Signs Your Ingrown Toenail Needs Help From Your Podiatrist

If you consider ingrown toenails to be the most debilitatingly painful problem given that it involves such a seemingly small nail, you’re not alone. These are the exact same thoughts shared by most people who come into our ingrown toenail clinic to have their ingrown nails professionally cared for – and often to get rid of them for good. But how do you know if your ingrown nail is fine to manage at home, or if you should come in for professional treatment? 

Ingrown Toenail: The Basics

First thing first: an ingrown toenail occurs when the edge of a toenail grows into the surrounding skin rather than over it. Think of a small but sharp dagger piercing through healthy skin and staying embedded there – it’s actually very similar! This can result in pain, redness, swelling, and potential infection. Ingrown toenails most commonly affect the big toe, but any toe can be affected.

Identifying An Ingrown Toenail

To spot an ingrown toenail, look for:

  • Pain and discomfort: one of the earliest signs is tenderness or pain along the edge of the affected toenail. Ingrown toenails can also affect both edges of the same toenail.
  • Redness and swelling: the skin around the ingrown toenail may become red, swollen, and painful to the touch.
  • Inflammation: as your ingrown toenail grows deeper into the surrounding skin, you may notice the surrounding area become red and inflamed. Sometimes, there may be pus or clear fluid leaking from the area, which may also be a sign of infection.
  • Difficulty wearing shoes: ingrown toenails can make wearing shoes uncomfortable, and pressure from footwear may worsen the condition.
  • Overlapping skin: you may see the edge of the nail curling into the surrounding skin or observe overlapping of the skin onto the nail.

Home Care For Mild Cases

If your ingrown toenail is mild, you may try managing your symptoms at home by:

  • Soaking your feet in warm, soapy water for 15-20 minutes, 2-3 times a day. This can help soften the nail and reduce inflammation.
  • After soaking, use a clean, disinfected tool, such as a dental floss pick, to gently lift the ingrown edge of the nail away from the skin. Do not force it. This should be easy if the ingrown nail is mild so that it is only pressing against the side of the skin as opposed to already growing deep inside. If the nail has already significantly pierced into the skin, it’s time to see a podiatrist. 
  • Continue to keep the area clean and dry, avoiding tight footwear that puts pressure on the toe.
  • You can try to place a sterile bandage or a piece of cotton under the lifted nail edge to encourage it to grow above the skin. Again, this will not be suitable if your nail has already notably pierced into the skin.

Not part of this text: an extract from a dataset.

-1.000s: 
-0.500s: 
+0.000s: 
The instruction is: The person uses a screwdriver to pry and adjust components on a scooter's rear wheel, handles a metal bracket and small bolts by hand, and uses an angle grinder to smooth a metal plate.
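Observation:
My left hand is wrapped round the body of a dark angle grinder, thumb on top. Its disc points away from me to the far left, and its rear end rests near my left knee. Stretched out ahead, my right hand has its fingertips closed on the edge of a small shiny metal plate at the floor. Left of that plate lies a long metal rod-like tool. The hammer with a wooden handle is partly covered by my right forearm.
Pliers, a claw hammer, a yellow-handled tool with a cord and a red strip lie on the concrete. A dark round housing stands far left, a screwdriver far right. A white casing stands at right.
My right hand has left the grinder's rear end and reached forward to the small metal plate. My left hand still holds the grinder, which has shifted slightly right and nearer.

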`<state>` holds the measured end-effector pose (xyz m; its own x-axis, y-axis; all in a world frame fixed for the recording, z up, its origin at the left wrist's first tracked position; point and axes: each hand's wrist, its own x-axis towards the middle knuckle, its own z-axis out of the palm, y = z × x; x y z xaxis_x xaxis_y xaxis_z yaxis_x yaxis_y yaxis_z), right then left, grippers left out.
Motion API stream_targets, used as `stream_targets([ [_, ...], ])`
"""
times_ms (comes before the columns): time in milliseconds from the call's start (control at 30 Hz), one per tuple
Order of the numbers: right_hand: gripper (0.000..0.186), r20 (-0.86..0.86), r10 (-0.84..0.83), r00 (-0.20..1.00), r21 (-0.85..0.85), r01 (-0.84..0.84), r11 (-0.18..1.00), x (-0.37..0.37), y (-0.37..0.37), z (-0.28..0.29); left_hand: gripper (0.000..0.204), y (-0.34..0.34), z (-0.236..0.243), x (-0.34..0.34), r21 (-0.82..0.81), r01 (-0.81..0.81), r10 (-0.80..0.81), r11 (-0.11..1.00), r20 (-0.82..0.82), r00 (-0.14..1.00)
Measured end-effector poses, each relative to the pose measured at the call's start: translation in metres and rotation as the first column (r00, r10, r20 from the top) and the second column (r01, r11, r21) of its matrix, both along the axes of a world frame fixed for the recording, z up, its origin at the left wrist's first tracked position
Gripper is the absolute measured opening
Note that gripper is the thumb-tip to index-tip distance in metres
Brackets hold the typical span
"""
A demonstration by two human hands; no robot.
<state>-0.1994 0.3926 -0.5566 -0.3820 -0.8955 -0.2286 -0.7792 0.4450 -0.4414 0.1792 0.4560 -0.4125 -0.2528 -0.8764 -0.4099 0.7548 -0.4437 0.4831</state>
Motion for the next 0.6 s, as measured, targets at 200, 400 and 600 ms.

When To Get Help For Your Ingrown Nail

While home care can help with mild cases, you should consult a podiatrist if you experience the following:

  • If ingrown toenails repeatedly affect the same toenail, a professional evaluation is essential to address the root cause.
  • If there are signs of infection, such as increasing redness, pus, or discharge, it’s crucial to book in with your podiatrist
  • Those with diabetes or circulation problems should not attempt self-treatment for ingrown toenails. These conditions can lead to complications and delayed wound healing.
  • A painful abscess (collection of pus) or the presence of a draining sinus warrants immediate attention.
  • If your symptoms worsen or fail to improve within a few days of home care, consult a podiatrist.

Final Tip

Ingrown toenails can be simple for a health professional to manage – but only if they have the right tools, experience and knowledge. As a clinic that sees ingrown toenails day in and day out, we have refined our protocols and processes to ensure you get the very best care for your ingrown nail every time.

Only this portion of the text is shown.